Re: [PATCH] usb: dwc3: Disable AutoRetry controller feature for dwc_usb3 v2.00a

From: Thinh Nguyen
Date: Wed Jul 05 2023 - 18:48:23 EST


Hi,

On Sat, Jul 01, 2023, Jakub Vanek wrote:
> AutoRetry has been found to cause issues in this controller revision.
> This feature allows the controller to send non-terminating/burst retry
> ACKs (Retry=1 and Nump!=0) as opposed to terminating retry ACKs
> (Retry=1 and Nump=0) to devices when a transaction error occurs.
>
> Unfortunately, some USB devices do not retry transfers when
> the controller sends them a non-terminating retry ACK. After the transfer
> times out, the xHCI driver tries to resume normal operation of the
> controller by sending a Stop Endpoint command to it. However, this
> revision of the controller fails to respond to that command in this
> state and the xHCI driver therefore gives up. This is reported via dmesg:
>
> [sda] tag#29 uas_eh_abort_handler 0 uas-tag 1 inflight: CMD IN
> [sda] tag#29 CDB: opcode=0x28 28 00 00 69 42 80 00 00 48 00
> xhci-hcd: xHCI host not responding to stop endpoint command
> xhci-hcd: xHCI host controller not responding, assume dead
> xhci-hcd: HC died; cleaning up
>
> This problem has been observed on Odroid HC2. This board has
> an integrated JMS578 USB3-to-SATA bridge.

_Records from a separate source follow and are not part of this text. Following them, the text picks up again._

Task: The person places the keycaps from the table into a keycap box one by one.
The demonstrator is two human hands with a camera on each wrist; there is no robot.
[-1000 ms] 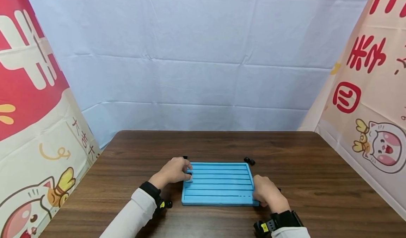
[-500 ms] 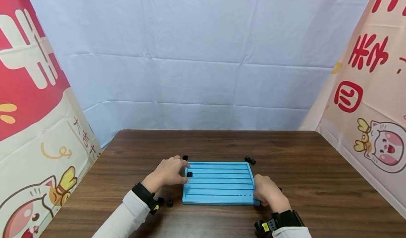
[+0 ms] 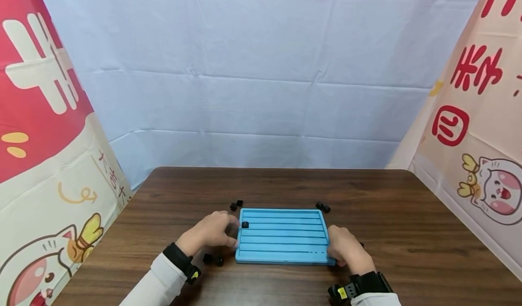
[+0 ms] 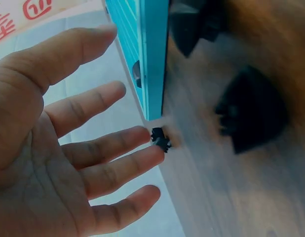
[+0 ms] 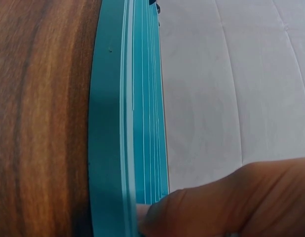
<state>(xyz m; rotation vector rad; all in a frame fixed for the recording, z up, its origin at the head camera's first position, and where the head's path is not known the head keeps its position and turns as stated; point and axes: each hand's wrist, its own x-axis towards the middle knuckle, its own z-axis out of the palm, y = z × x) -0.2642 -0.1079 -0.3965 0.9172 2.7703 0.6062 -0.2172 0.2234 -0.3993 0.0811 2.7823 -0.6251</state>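
Observation:
A blue ridged tray (image 3: 283,240) lies flat on the table. One small black keycap-like block (image 3: 245,225) sits in an upper groove at its left end. My left hand (image 3: 212,231) is beside the tray's left edge, fingers spread and holding nothing; in the left wrist view its palm (image 4: 54,153) shows bare. My right hand (image 3: 344,247) grips the tray's right edge near the front corner. In the right wrist view the thumb (image 5: 207,210) lies over the rim (image 5: 128,123); its other fingers are hidden there.
More black pieces lie around the tray: a pair (image 3: 236,205) behind its left corner, a pair (image 3: 323,207) behind the right corner, and two (image 3: 213,259) by my left wrist. One is partly hidden behind my right hand. Brown table (image 3: 269,186) extends beyond.
My left hand has let go of the black block in the groove and drawn back left off the tray, uncovering the block and the pieces behind. My right hand stays on the tray.

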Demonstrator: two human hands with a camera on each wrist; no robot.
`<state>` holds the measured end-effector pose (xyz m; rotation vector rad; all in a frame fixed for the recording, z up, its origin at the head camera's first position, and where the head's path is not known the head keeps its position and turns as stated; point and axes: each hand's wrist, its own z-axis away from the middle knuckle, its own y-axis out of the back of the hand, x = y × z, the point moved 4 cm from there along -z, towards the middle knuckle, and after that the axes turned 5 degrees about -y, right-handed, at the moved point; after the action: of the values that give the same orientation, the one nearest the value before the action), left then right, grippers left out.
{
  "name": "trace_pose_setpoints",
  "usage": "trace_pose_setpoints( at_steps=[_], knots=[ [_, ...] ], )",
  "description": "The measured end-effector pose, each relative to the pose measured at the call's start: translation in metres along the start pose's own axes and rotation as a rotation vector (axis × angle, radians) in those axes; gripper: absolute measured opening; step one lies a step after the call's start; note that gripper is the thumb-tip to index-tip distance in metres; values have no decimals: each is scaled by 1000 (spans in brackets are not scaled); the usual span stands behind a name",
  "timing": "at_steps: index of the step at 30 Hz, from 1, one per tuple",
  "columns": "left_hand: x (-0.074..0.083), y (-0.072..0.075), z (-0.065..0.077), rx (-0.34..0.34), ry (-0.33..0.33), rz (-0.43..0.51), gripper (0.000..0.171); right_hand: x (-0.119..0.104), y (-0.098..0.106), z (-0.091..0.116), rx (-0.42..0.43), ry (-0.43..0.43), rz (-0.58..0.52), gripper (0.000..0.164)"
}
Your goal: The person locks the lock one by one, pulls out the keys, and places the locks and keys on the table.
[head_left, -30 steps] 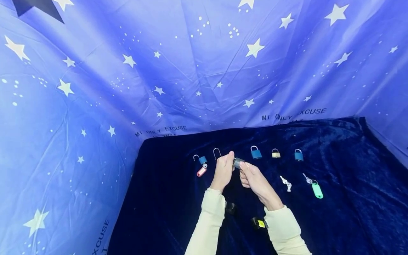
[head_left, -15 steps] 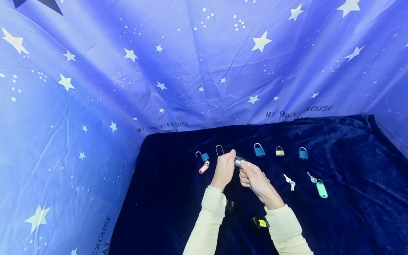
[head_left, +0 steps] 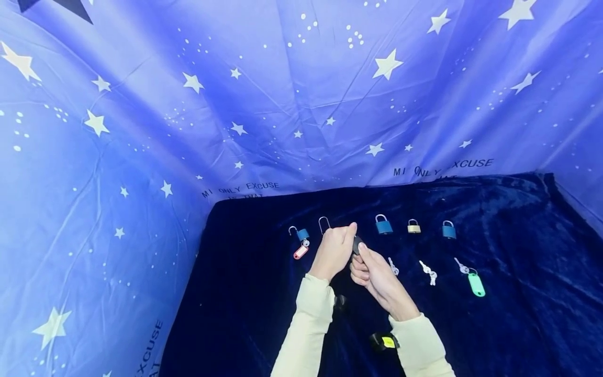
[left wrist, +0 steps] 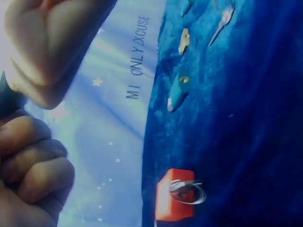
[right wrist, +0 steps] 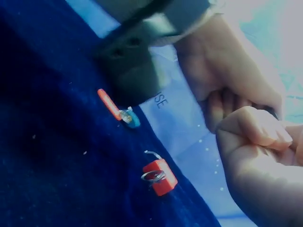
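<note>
My left hand and right hand meet above the dark blue cloth, fingers curled. Between them they grip a dark grey padlock, mostly covered by the fingers; its shackle is hidden. The right thumb presses along its side. Beyond the left hand a long thin shackle shows in the head view. Both wrist views reveal a red padlock there, with keys on a ring hanging from it. To its left lies an opened blue padlock with a key in it and a red tag.
A blue padlock, a brass padlock and another blue padlock lie in a row at the right. Nearer are loose keys and a key with a green tag. A starry curtain rises behind the cloth.
Both hands have turned the grey padlock, so its lit silvery side no longer shows. The left hand has shifted slightly right over it. Keys beside the right hand have come into view.
</note>
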<state>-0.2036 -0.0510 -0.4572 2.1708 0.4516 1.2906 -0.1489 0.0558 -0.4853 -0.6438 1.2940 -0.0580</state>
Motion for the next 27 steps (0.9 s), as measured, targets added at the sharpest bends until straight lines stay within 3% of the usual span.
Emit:
trace_pose_setpoints(
  at_steps=[2, 5, 10, 13, 21, 27],
  knots=[
    [1, 0, -2, -20, 2, -41, 57, 0, 0, 0, 33, 14, -6, 37],
    [-1, -2, -3, 1, 29, -31, 56, 0, 2, 1, 98, 25, 8, 38],
    [-7, -7, 1, 93, 125, 93, 49, -2, 9, 1, 239, 36, 28, 39],
    [-10, -11, 6, 106, 165, 179, 43, -3, 14, 1, 316, 41, 31, 40],
    [-9, -20, 13, 92, 98, 311, 27, 2, 18, -1, 361, -13, 107, 41],
    [-10, -17, 11, 130, 157, 337, 25, 1, 23, 4, 424, -19, 253, 41]
  ],
)
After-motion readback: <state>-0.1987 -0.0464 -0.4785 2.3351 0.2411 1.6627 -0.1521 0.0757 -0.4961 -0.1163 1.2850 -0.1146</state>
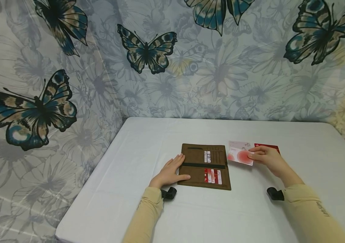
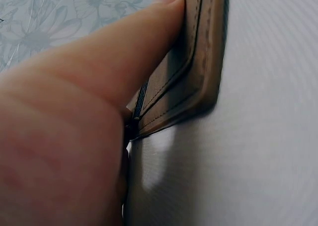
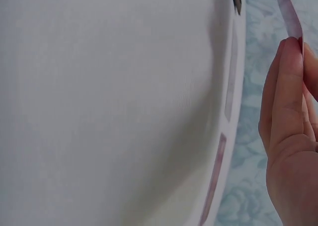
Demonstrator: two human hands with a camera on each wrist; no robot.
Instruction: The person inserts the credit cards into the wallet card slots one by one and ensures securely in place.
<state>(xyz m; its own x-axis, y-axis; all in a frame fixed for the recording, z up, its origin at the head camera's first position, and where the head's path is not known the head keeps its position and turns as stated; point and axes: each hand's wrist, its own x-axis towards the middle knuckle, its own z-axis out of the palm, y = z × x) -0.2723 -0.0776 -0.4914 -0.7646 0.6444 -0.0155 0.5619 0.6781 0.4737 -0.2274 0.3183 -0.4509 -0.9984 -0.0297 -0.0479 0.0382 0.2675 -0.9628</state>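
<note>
A brown wallet [image 1: 201,182] lies unfolded on the white table, with several cards showing in its slots. My left hand [image 1: 168,171] rests on the wallet's left edge, fingers stretched out and thumb [image 2: 144,35] on its lower half. To the wallet's right, my right hand [image 1: 268,160] pinches a pink-and-white card [image 1: 241,156] between thumb and fingertips. That held card [image 3: 289,12] is raised off the table in the right wrist view, seen nearly edge-on. Behind it lies a pale card [image 1: 240,145], partly covered.
A red card [image 1: 268,145] lies on the table just beyond my right hand, partly hidden by it. The white table [image 1: 148,135] extends around the wallet. Its far edge meets a wall covering [image 1: 221,84] printed with butterflies and flowers.
</note>
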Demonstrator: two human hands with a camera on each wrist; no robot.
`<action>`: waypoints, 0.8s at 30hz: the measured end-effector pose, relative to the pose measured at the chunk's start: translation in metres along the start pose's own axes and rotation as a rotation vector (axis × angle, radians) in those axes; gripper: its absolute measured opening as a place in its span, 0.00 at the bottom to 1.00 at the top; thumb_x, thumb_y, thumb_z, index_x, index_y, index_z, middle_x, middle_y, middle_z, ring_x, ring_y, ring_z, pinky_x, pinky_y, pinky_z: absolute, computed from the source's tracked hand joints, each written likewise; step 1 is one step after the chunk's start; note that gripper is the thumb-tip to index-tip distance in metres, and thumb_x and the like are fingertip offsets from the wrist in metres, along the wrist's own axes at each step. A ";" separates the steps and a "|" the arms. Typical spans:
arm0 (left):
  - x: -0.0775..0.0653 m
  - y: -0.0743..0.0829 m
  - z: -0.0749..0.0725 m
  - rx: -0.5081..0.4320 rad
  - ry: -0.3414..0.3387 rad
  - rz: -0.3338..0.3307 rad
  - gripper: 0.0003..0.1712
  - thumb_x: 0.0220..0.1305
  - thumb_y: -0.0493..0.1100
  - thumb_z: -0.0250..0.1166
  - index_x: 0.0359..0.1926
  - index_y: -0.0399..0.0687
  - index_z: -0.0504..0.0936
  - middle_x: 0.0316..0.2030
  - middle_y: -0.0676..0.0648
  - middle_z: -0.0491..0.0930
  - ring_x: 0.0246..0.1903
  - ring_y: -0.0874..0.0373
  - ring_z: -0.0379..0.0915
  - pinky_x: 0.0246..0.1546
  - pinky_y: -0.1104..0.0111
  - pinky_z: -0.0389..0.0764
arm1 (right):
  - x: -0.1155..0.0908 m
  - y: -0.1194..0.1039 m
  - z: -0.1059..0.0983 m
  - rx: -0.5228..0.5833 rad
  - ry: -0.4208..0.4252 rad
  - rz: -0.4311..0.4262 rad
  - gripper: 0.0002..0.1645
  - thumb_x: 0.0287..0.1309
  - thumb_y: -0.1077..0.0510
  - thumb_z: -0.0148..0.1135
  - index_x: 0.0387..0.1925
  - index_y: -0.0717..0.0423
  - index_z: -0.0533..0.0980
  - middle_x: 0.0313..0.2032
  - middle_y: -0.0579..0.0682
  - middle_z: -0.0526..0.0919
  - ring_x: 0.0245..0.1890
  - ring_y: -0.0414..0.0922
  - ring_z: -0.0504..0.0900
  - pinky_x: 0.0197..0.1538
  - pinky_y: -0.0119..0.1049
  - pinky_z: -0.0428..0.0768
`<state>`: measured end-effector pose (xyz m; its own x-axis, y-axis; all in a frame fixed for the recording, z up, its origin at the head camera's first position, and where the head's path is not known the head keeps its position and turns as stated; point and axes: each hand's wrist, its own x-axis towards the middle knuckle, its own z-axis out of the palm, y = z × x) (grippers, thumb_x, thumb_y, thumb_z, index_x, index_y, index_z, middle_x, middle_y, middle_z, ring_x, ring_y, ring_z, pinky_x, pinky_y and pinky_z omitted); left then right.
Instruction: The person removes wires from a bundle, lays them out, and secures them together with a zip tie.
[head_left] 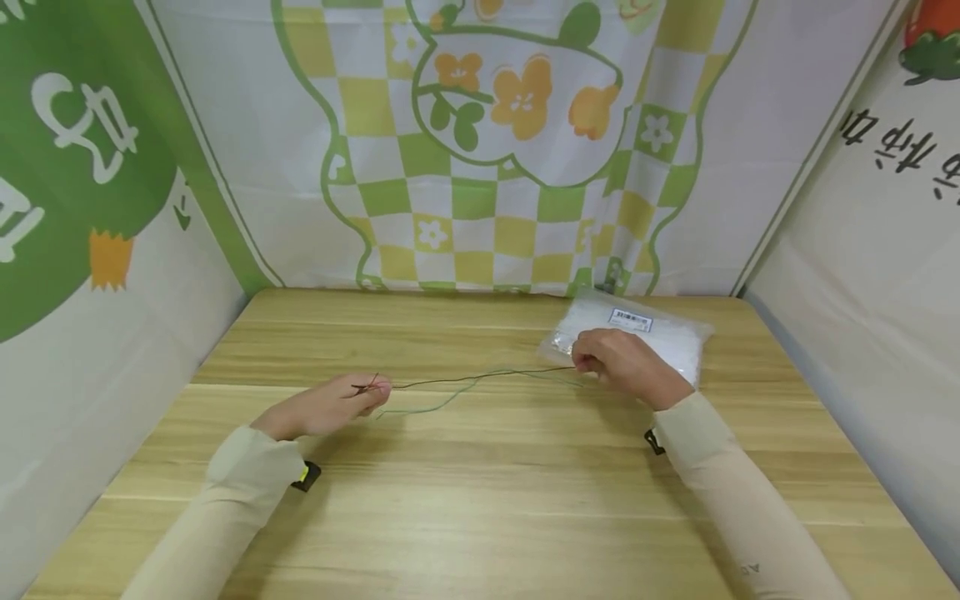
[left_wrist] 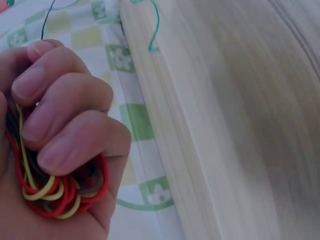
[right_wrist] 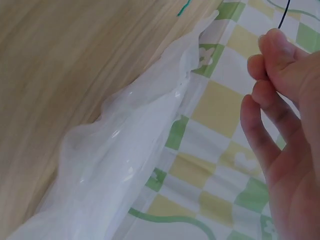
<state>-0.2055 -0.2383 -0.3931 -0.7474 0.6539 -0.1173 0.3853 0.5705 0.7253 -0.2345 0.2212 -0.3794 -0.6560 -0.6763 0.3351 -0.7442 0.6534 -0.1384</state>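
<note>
In the left wrist view, my left hand (left_wrist: 75, 115) curls its fingers around a looped bundle of red, yellow and dark wires (left_wrist: 65, 197). Its thumb and index finger pinch one end of a black wire (head_left: 427, 383). That wire runs nearly straight across to my right hand (head_left: 622, 367), whose thumb and index finger pinch the other end while the remaining fingers are loosely bent. Below the black wire, a loose green wire (head_left: 450, 400) lies in a wavy line on the table, crossing under it in the head view.
A clear plastic bag (head_left: 686, 342) with white contents and a barcode label (head_left: 631, 320) lies at the back right, just behind my right hand. The wooden table (head_left: 465, 517) ends against a checkered cloth backdrop (head_left: 472, 200), with fabric walls on both sides.
</note>
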 end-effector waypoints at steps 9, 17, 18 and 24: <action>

The above problem could be
> triggered by starting a read-heavy workload on an attached SSD.
> After a while, the host controller would die and the SSD would disappear
> from the system.
>
> Reverting b138e23d3dff ("usb: dwc3: core: Enable AutoRetry feature in
> the controller") stopped the issue from occurring on Odroid HC2.
> As this problem hasn't been reported on other devices, disable
> AutoRetry just for the dwc_usb3 revision v2.00a that the board SoC
> (Exynos 5422) uses.
>
> Fixes: b138e23d3dff ("usb: dwc3: core: Enable AutoRetry feature in the controller")
> Link: https://urldefense.com/v3/__https://lore.kernel.org/r/a21f34c04632d250cd0a78c7c6f4a1c9c7a43142.camel@xxxxxxxxx/__;!!A4F2R9G_pg!YWgF6oqfuVY6xstZmroukjlrwAFEYEQE8uj_iUu4fd10mnJxEPG345k75dMLLdNFP8rT1leok-aPNkz_FuAJ1zxnmw$
> Link: https://urldefense.com/v3/__https://forum.odroid.com/viewtopic.php?t=42630__;!!A4F2R9G_pg!YWgF6oqfuVY6xstZmroukjlrwAFEYEQE8uj_iUu4fd10mnJxEPG345k75dMLLdNFP8rT1leok-aPNkz_FuCzOGIVPA$
> Cc: stable@xxxxxxxxxxxxxxx
> Cc: Mauro Ribeiro <mauro.ribeiro@xxxxxxxxxxxxxx>
> Cc: Krzysztof Kozlowski <krzysztof.kozlowski@xxxxxxxxxx>
> Suggested-by: Thinh Nguyen <Thinh.Nguyen@xxxxxxxxxxxx>
> Signed-off-by: Jakub Vanek <linuxtardis@xxxxxxxxx>
> ---
> drivers/usb/dwc3/core.c | 10 ++++++++--
> 1 file changed, 8 insertions(+), 2 deletions(-)
>
> diff --git a/drivers/usb/dwc3/core.c b/drivers/usb/dwc3/core.c
> index d68958e151a7..d742fc882d7e 100644
> --- a/drivers/usb/dwc3/core.c
> +++ b/drivers/usb/dwc3/core.c
> @@ -1218,9 +1218,15 @@ static int dwc3_core_init(struct dwc3 *dwc)
> * Host mode on seeing transaction errors(CRC errors or internal
> * overrun scenerios) on IN transfers to reply to the device
> * with a non-terminating retry ACK (i.e, an ACK transcation
> - * packet with Retry=1 & Nump != 0)
> + * packet with Retry=1 & Nump != 0).
> + *
> + * Do not enable this for DWC_usb3 v2.00a. This controller
> + * revision stops responding to Stop Endpoint commands if
> + * a USB device does not retry after a non-terminating retry
> + * ACK is sent to it.
> */
> - reg |= DWC3_GUCTL_HSTINAUTORETRY;
> + if (!DWC3_VER_IS(DWC3, 200A))
> + reg |= DWC3_GUCTL_HSTINAUTORETRY;
>
> dwc3_writel(dwc->regs, DWC3_GUCTL, reg);
> }
> --
> 2.25.1
>

I brought up this inquiry internally. Please wait as I need to review
this further. The handling for this may be different depending on the
team's feedback.

Thanks,
Thinh